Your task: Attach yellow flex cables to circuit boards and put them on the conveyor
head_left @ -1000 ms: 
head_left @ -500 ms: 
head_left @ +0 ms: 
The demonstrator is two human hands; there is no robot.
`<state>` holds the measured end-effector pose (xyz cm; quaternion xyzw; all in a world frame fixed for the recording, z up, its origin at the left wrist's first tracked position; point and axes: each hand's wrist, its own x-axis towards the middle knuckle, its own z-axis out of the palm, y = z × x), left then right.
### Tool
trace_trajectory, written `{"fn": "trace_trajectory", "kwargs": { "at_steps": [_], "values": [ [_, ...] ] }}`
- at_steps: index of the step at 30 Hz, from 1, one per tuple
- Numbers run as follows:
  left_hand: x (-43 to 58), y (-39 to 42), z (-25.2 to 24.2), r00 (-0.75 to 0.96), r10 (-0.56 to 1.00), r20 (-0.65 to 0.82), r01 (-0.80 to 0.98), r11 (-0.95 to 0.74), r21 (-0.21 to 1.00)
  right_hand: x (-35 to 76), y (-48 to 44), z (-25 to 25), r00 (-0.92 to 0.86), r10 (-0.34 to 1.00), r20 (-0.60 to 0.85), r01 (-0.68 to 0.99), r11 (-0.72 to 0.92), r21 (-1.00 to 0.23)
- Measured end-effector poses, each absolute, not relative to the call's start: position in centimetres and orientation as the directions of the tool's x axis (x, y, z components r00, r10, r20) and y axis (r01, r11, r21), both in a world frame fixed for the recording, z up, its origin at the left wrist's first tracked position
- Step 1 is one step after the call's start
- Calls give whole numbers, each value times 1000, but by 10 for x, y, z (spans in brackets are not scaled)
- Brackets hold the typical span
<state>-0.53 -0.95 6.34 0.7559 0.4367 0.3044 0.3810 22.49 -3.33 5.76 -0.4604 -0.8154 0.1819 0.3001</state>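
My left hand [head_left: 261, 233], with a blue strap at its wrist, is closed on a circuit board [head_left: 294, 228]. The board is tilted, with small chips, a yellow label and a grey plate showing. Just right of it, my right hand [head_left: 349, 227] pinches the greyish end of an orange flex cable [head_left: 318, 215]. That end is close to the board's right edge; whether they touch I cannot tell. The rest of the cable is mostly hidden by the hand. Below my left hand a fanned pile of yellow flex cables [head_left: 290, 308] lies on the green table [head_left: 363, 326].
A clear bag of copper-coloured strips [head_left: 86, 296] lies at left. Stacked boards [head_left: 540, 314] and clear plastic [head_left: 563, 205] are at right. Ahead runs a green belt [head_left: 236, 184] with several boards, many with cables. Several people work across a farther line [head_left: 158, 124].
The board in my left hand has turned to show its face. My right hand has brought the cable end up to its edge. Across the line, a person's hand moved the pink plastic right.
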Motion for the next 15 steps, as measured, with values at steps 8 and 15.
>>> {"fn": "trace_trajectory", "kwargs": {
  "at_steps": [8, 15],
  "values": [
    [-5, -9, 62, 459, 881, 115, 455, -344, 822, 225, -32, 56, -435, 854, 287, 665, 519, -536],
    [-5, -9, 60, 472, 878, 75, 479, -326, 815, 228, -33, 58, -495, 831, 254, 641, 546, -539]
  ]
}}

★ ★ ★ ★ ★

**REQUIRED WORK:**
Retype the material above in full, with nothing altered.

**OUTPUT:**
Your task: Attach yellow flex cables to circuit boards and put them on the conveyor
head_left @ -1000 ms: 
head_left @ -500 ms: 
head_left @ +0 ms: 
The demonstrator is two human hands; there is no robot.
`<state>` holds the measured end-effector pose (xyz cm; quaternion xyzw; all in a world frame fixed for the recording, z up, its origin at the left wrist's first tracked position; point and axes: each hand's wrist, its own x-axis towards the middle knuckle, its own z-axis out of the palm, y = z × x), left then right.
### Tool
trace_trajectory, written `{"fn": "trace_trajectory", "kwargs": { "at_steps": [_], "values": [ [_, ...] ] }}`
- at_steps: index of the step at 30 Hz, from 1, one per tuple
- Numbers run as follows:
  left_hand: x (-43 to 58), y (-39 to 42), z (-25.2 to 24.2), r00 (-0.75 to 0.96), r10 (-0.56 to 1.00), r20 (-0.65 to 0.82), r01 (-0.80 to 0.98), r11 (-0.95 to 0.74), r21 (-0.21 to 1.00)
  right_hand: x (-35 to 76), y (-48 to 44), z (-25 to 25), r00 (-0.92 to 0.86), r10 (-0.34 to 1.00), r20 (-0.60 to 0.85), r01 (-0.68 to 0.99), r11 (-0.72 to 0.92), r21 (-1.00 to 0.23)
- Measured end-effector poses, each absolute, not relative to the call's start: position in centimetres and orientation as the directions of the tool's x axis (x, y, z components r00, r10, r20) and y axis (r01, r11, r21), both in a world frame fixed for the recording, z up, its origin at the left wrist's first tracked position
- Step 1 is one step after the call's start
- Calls give whole numbers, each value times 1000, but by 10 for x, y, z (spans in brackets are not scaled)
- Brackets hold the typical span
<state>-0.53 -0.95 6.34 0.7559 0.4367 0.3044 0.3810 22.49 -3.33 5.76 -0.4604 -0.8154 0.1819 0.3001</state>
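My left hand [head_left: 261, 233], with a blue strap at its wrist, is closed on a circuit board [head_left: 294, 228]. The board is tilted, with small chips, a yellow label and a grey plate showing. Just right of it, my right hand [head_left: 349, 227] pinches the greyish end of an orange flex cable [head_left: 318, 215]. That end is close to the board's right edge; whether they touch I cannot tell. The rest of the cable is mostly hidden by the hand. Below my left hand a fanned pile of yellow flex cables [head_left: 290, 308] lies on the green table [head_left: 363, 326].
A clear bag of copper-coloured strips [head_left: 86, 296] lies at left. Stacked boards [head_left: 540, 314] and clear plastic [head_left: 563, 205] are at right. Ahead runs a green belt [head_left: 236, 184] with several boards, many with cables. Several people work across a farther line [head_left: 158, 124].
The board in my left hand has turned to show its face. My right hand has brought the cable end up to its edge. Across the line, a person's hand moved the pink plastic right.
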Motion for the next 15 steps, as measured, with values at steps 8 and 15.
>>> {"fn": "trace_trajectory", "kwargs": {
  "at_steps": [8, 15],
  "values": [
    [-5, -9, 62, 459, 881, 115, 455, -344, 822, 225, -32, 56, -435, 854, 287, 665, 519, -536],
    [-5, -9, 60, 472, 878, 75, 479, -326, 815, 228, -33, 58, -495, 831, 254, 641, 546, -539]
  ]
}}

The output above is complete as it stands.